*LISTED RECORDS*

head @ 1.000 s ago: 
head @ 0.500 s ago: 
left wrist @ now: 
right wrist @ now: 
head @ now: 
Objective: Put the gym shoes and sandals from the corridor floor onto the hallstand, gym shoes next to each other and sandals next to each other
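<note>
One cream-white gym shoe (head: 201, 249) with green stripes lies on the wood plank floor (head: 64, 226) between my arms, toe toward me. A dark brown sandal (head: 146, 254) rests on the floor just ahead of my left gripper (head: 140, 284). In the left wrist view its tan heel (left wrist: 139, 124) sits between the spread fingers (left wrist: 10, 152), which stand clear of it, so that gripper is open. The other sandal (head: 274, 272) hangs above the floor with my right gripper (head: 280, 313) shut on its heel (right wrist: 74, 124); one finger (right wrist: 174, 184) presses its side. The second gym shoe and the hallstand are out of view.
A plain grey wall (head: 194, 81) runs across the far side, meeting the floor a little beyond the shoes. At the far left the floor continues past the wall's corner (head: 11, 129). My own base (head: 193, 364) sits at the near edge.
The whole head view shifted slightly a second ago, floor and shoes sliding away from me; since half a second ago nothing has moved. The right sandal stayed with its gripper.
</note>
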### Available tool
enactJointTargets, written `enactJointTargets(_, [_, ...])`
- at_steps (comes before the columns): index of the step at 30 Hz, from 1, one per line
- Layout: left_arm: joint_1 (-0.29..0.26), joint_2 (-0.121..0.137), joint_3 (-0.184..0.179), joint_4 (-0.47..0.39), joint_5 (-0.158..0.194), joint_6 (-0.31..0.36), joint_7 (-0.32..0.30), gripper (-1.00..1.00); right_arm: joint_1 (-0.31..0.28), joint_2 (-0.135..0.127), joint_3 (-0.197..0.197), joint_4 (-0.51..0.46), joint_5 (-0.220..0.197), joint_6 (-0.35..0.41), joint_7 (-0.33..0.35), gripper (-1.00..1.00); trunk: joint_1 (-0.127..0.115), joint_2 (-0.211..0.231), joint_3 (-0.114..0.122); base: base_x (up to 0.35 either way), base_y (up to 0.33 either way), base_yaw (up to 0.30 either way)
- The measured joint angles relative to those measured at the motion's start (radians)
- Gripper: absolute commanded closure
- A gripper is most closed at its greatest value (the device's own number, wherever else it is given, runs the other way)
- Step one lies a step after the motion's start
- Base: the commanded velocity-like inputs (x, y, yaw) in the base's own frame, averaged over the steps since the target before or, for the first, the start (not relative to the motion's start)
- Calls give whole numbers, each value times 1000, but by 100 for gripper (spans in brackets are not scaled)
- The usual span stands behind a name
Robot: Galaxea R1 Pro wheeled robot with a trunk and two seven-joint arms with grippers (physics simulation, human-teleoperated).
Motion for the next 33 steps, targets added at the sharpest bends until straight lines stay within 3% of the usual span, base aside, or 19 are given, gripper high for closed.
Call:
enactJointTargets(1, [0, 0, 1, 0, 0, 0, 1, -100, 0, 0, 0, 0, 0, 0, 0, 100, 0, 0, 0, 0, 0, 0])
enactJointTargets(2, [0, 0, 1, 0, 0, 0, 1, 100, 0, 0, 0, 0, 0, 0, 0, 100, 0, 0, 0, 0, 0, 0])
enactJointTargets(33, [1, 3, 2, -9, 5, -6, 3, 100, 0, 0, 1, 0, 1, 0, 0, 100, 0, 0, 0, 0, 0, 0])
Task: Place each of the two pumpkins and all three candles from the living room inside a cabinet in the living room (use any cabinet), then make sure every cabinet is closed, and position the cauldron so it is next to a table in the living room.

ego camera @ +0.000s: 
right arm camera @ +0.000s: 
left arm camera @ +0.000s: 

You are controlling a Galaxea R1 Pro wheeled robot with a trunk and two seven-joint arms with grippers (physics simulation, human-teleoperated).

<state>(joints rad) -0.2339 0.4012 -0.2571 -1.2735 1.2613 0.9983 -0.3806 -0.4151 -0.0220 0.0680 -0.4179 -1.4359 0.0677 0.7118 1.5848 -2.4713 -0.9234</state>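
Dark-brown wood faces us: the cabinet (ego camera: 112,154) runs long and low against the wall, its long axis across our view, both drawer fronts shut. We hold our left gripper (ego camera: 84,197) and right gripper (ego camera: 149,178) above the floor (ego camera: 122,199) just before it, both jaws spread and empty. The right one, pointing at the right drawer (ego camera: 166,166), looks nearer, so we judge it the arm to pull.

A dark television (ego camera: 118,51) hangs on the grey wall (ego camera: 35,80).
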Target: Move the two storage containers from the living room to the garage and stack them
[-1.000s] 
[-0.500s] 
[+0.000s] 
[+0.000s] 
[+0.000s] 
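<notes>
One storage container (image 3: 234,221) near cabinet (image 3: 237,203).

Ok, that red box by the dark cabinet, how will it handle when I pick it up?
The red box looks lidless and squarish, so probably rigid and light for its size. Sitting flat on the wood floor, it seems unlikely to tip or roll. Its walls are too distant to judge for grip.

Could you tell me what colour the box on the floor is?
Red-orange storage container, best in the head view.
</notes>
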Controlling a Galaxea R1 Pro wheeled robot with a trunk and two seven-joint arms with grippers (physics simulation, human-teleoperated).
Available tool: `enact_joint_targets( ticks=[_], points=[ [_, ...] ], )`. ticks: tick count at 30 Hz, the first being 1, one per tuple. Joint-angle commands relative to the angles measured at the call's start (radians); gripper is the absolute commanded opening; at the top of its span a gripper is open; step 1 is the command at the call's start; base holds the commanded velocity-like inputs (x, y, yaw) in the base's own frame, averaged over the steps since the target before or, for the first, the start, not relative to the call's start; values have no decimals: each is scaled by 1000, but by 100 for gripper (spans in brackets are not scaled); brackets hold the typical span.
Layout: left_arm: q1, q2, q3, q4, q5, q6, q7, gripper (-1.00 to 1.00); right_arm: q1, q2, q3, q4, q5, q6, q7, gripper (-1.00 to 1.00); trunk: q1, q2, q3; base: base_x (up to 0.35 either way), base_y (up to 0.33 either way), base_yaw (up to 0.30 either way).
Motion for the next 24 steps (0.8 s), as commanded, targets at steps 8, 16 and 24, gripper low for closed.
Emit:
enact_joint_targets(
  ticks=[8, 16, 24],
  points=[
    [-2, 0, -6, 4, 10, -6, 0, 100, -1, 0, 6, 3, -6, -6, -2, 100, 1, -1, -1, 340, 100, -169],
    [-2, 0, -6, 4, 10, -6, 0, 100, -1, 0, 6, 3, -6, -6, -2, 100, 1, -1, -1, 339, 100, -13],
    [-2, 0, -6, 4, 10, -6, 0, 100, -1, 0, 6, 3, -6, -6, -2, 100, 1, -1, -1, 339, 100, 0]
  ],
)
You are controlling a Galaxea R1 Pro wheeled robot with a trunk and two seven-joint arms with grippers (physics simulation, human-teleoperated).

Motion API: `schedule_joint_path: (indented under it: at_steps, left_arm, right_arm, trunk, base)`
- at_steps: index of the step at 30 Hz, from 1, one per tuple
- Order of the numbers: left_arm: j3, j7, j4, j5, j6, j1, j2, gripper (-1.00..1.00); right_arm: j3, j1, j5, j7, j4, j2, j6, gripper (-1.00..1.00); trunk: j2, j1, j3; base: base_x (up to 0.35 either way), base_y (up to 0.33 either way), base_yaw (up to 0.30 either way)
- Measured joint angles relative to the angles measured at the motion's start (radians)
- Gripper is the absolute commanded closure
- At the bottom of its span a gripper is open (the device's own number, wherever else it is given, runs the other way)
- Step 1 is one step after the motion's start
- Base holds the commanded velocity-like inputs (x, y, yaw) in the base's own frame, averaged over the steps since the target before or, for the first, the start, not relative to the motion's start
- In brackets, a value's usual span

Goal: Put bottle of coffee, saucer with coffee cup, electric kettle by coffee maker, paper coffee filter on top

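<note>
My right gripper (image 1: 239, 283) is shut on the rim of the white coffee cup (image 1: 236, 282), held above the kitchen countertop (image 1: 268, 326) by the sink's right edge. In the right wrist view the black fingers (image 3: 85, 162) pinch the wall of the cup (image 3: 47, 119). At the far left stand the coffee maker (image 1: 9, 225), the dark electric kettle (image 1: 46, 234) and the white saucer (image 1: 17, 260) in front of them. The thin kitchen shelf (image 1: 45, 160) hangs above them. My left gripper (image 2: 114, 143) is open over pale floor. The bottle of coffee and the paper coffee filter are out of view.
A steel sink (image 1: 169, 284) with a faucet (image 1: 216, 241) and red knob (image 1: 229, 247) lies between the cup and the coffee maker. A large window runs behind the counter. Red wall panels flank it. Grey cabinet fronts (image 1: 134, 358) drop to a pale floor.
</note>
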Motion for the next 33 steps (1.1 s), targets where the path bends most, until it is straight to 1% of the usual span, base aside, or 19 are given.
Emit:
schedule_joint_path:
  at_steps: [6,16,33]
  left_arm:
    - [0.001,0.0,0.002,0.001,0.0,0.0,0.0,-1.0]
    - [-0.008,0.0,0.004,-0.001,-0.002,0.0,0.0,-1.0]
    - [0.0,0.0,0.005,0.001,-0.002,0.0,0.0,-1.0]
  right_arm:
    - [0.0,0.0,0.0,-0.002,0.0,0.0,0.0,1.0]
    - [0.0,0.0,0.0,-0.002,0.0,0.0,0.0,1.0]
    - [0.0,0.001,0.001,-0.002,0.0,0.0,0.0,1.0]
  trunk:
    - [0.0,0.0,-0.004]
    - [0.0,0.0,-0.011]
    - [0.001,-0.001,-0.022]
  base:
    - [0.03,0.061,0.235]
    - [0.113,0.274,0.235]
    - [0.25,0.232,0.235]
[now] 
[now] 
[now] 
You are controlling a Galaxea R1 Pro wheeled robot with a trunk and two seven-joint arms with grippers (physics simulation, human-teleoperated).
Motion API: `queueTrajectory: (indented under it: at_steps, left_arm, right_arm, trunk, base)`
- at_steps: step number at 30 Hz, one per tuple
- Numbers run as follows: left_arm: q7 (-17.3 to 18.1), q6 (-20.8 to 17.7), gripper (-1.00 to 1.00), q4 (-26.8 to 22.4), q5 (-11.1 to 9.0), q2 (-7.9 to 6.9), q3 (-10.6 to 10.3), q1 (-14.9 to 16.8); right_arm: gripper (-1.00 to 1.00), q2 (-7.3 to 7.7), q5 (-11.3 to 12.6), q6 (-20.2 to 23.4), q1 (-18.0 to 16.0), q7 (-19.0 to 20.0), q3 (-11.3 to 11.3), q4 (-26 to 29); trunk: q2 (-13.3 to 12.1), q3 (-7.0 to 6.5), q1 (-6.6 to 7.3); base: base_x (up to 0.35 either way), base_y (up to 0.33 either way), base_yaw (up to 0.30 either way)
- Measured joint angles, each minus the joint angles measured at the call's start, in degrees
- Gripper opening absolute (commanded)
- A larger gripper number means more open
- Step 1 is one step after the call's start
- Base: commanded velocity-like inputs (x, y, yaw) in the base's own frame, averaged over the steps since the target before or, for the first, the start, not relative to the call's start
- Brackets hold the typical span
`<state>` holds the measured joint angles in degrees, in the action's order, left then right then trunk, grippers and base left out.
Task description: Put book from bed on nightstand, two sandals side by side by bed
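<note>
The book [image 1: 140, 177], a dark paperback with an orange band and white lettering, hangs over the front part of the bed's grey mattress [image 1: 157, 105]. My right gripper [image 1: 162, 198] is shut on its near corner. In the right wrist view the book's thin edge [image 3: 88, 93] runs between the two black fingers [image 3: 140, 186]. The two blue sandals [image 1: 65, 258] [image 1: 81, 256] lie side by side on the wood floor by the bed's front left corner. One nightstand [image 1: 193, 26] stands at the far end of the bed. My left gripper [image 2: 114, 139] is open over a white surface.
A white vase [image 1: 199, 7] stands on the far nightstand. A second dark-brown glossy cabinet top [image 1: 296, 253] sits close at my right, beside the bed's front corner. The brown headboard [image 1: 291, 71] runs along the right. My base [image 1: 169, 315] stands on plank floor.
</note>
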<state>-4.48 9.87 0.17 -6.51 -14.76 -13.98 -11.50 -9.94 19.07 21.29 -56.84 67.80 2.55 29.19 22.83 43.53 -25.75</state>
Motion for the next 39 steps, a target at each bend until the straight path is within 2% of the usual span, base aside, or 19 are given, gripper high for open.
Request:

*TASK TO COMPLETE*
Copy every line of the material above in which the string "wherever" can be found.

*TASK SOLUTION*
- A gripper is most closed at its greatest value (the device's own number, wherever else it is given, runs the other way)
- At the bottom of its span a gripper is open (the device's own number, wherever else it is given, runs the other way)

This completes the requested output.